Work order: Write each record again exactly as it stands.

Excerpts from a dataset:
▼
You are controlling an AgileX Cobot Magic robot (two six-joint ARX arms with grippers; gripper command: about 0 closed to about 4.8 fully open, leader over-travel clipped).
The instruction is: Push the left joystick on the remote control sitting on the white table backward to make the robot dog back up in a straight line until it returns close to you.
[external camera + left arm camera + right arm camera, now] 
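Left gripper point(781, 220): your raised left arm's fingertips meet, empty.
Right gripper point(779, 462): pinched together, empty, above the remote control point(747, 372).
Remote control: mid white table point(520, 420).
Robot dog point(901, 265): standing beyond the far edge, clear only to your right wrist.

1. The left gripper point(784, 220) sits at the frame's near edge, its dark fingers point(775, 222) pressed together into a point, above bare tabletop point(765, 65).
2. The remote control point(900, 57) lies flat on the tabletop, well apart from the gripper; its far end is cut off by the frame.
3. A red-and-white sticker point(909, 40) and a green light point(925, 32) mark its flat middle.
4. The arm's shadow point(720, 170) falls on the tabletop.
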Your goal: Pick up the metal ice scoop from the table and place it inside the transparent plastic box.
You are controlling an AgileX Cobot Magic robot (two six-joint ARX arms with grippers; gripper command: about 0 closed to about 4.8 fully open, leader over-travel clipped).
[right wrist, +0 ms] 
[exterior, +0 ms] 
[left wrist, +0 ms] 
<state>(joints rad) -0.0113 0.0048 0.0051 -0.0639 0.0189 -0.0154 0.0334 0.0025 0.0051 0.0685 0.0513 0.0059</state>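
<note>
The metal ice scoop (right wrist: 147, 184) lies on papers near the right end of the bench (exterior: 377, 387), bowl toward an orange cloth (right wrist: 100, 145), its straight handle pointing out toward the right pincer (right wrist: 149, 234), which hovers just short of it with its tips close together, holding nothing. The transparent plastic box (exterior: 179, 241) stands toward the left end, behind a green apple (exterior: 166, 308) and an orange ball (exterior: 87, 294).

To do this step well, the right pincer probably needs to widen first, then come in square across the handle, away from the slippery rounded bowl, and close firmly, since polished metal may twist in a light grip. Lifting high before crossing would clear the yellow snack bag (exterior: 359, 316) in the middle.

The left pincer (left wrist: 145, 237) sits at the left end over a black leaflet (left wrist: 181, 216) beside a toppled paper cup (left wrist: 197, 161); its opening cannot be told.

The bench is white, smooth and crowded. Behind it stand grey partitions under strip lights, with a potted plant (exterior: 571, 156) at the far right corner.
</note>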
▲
Completed exercise:
You are controlling an AgileX Cobot Magic robot (two six-joint ARX arms with grippers; gripper command: about 0 closed to about 4.8 fully open, leader over-travel clipped).
The instruction is: Push the left joystick on the remote control sitting on the white table backward to make the robot dog back up in a straight line until it returns close to you.
[external camera + left arm camera + right arm camera, now] 
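Left gripper point(781, 220): your raised left arm's fingertips meet, empty.
Right gripper point(779, 462): pinched together, empty, above the remote control point(747, 372).
Remote control: mid white table point(520, 420).
Robot dog point(901, 265): standing beyond the far edge, clear only to your right wrist.

1. The left gripper point(784, 220) sits at the frame's near edge, its dark fingers point(775, 222) pressed together into a point, above bare tabletop point(765, 65).
2. The remote control point(900, 57) lies flat on the tabletop, well apart from the gripper; its far end is cut off by the frame.
3. A red-and-white sticker point(909, 40) and a green light point(925, 32) mark its flat middle.
4. The arm's shadow point(720, 170) falls on the tabletop.
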Your goal: Pick up the metal ice scoop from the table and place it inside the transparent plastic box.
You are controlling an AgileX Cobot Magic robot (two six-joint ARX arms with grippers; gripper command: about 0 closed to about 4.8 fully open, leader over-travel clipped).
[right wrist, +0 ms] 
[exterior, +0 ms] 
[left wrist, +0 ms] 
<state>(joints rad) -0.0113 0.0048 0.0051 -0.0639 0.0189 -0.0154 0.0334 0.0025 0.0051 0.0685 0.0513 0.0059</state>
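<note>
The metal ice scoop (right wrist: 147, 184) lies on papers near the right end of the bench (exterior: 377, 387), bowl toward an orange cloth (right wrist: 100, 145), its straight handle pointing out toward the right pincer (right wrist: 149, 234), which hovers just short of it with its tips close together, holding nothing. The transparent plastic box (exterior: 179, 241) stands toward the left end, behind a green apple (exterior: 166, 308) and an orange ball (exterior: 87, 294).

To do this step well, the right pincer probably needs to widen first, then come in square across the handle, away from the slippery rounded bowl, and close firmly, since polished metal may twist in a light grip. Lifting high before crossing would clear the yellow snack bag (exterior: 359, 316) in the middle.

The left pincer (left wrist: 145, 237) sits at the left end over a black leaflet (left wrist: 181, 216) beside a toppled paper cup (left wrist: 197, 161); its opening cannot be told.

The bench is white, smooth and crowded. Behind it stand grey partitions under strip lights, with a potted plant (exterior: 571, 156) at the far right corner.
</note>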

No further output is required here.